Lo spirito olimpico, secondo Belmondo, «è fatto di amicizia, scambio, condivisione. Ti capita di incontrare atleti di paesi impensabili: mi ricordo, ad esempio, un fondista del Kenya. Tutti portano gadget, spille e altri materiali da scambiare: è una vera e propria festa dei popoli».
Davide Bendotti: lo spirito paralimpico tra resilienza e gloria
Davide Bendotti è un parasciatore e ha rappresentato l’Italia alle Paralimpiadi di PyeongChang e Pechino, specializzandosi nel Super G. Dopo un incidente in moto nel 2011, a 17 anni, ha perso una gamba: «Dopo l’incidente ho iniziato con il nuoto, durante la riabilitazione. Poi, con l’aiuto di una persona che aveva avuto un’esperienza simile alla mia e grazie alla vicinanza di casa mia alle piste, ho iniziato a sciare ed è cominciato tutto» ha raccontato.
Per gli atleti con disabilità, ha aggiunto, «le Paralimpiadi sono l’evento della vita, perché le altre competizioni hanno poca visibilità. Oggi, però, grazie ai social e ai media in generale, finalmente il pubblico considera soprattutto le nostre performance piuttosto che la disabilità».
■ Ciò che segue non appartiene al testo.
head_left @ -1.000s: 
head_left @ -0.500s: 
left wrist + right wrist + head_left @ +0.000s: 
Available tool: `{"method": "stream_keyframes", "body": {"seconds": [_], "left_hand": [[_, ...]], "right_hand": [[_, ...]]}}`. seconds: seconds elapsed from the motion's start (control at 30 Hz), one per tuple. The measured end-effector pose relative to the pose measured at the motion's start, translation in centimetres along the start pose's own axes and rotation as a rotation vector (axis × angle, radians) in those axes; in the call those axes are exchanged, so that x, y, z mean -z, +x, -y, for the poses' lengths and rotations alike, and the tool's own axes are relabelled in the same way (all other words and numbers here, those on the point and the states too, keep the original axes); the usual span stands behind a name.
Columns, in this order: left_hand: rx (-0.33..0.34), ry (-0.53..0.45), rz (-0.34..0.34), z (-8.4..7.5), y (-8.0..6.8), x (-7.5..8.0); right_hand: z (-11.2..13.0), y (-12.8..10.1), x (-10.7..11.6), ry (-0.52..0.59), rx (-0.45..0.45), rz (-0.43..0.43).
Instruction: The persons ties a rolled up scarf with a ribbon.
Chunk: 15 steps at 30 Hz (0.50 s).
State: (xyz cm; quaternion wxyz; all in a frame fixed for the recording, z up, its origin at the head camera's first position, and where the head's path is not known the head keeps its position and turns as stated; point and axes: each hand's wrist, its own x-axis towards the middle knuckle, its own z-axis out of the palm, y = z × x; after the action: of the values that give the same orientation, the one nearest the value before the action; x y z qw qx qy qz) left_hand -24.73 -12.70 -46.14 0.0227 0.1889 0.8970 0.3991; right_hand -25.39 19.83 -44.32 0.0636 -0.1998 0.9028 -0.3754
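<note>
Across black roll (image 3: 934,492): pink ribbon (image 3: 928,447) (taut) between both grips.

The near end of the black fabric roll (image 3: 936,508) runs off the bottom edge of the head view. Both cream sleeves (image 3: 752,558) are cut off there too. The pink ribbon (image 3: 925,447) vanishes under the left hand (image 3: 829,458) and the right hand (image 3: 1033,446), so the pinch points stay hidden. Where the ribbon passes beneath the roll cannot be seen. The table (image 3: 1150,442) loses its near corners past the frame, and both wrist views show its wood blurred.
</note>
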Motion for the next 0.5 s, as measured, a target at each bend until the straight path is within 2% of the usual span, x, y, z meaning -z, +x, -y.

Nel villaggio paralimpico, inoltre, «c’è l’usanza bellissima di scambiarsi le spille delle delegazioni. Ne ho collezionate tante, i miei pass pesano cinque chili!». Come molti atleti, anche Bendotti ha ammesso di seguire alcuni rituali prima della gara: «Ascolto musica per concentrarmi. Ma con i compagni, a cui mi lega un rapporto di grande amicizia, riusciamo a caricarci e vicenda».
Allenamento, passione e sacrificio
Entrambi gli atleti hanno sottolineato quanto siano fondamentali l’impegno e la determinazione. Belmondo ha confessato, a proposito, alcune mancanze giovanili (del tutto superflue, a suo avviso): «Ho mangiato la prima pizza fuori casa a 23 anni e non sono mai andata a ballare, ma rifarei tutto da capo. Ai ragazzi dico: dovete sognare, qualunque cosa vogliate diventare».
Anche per Bendotti, la quotidianità è fatta di sacrifici e dedizione: «Ci alleniamo dalle 4 alle 7 ore al giorno, tra neve e palestra. Il livello tecnico è altissimo, anche se ovviamente ci sono dei limiti legati alle nostre caratteristiche fisiche» ha ammesso.
Milano-Cortina 2026: una nuova occasione
Sul futuro delle Olimpiadi e Paralimpiadi italiane, entrambi sono pieni di aspettative. Belmondo è ottimista: «Sono sicura che Milano-Cortina sarà all’insegna dell’ambiente, un tema oggi imprescindibile» ha auspicato.
Bendotti spera invece in un effetto moltiplicatore: «Sarà un’occasione unica per noi italiani. Eventi di questa portata restano negli occhi di chi guarda e di chi partecipa. Speriamo che tanti giovani si lascino ispirare e decidano di iniziare il loro percorso» ha aggiunto.
Oltre la gara
L’incontro al Salone del Libro non è stato solo un racconto di successi, ma un vero e proprio invito a credere nei propri sogni, qualunque sia il punto di partenza. Le Olimpiadi e le Paralimpiadi, più che una meta, sono una metafora potente. E in un mondo che spesso guarda solo al risultato, questi due campioni ci hanno ricordato come siano «i percorsi, le storie e la passione a rendere davvero grande un atleta».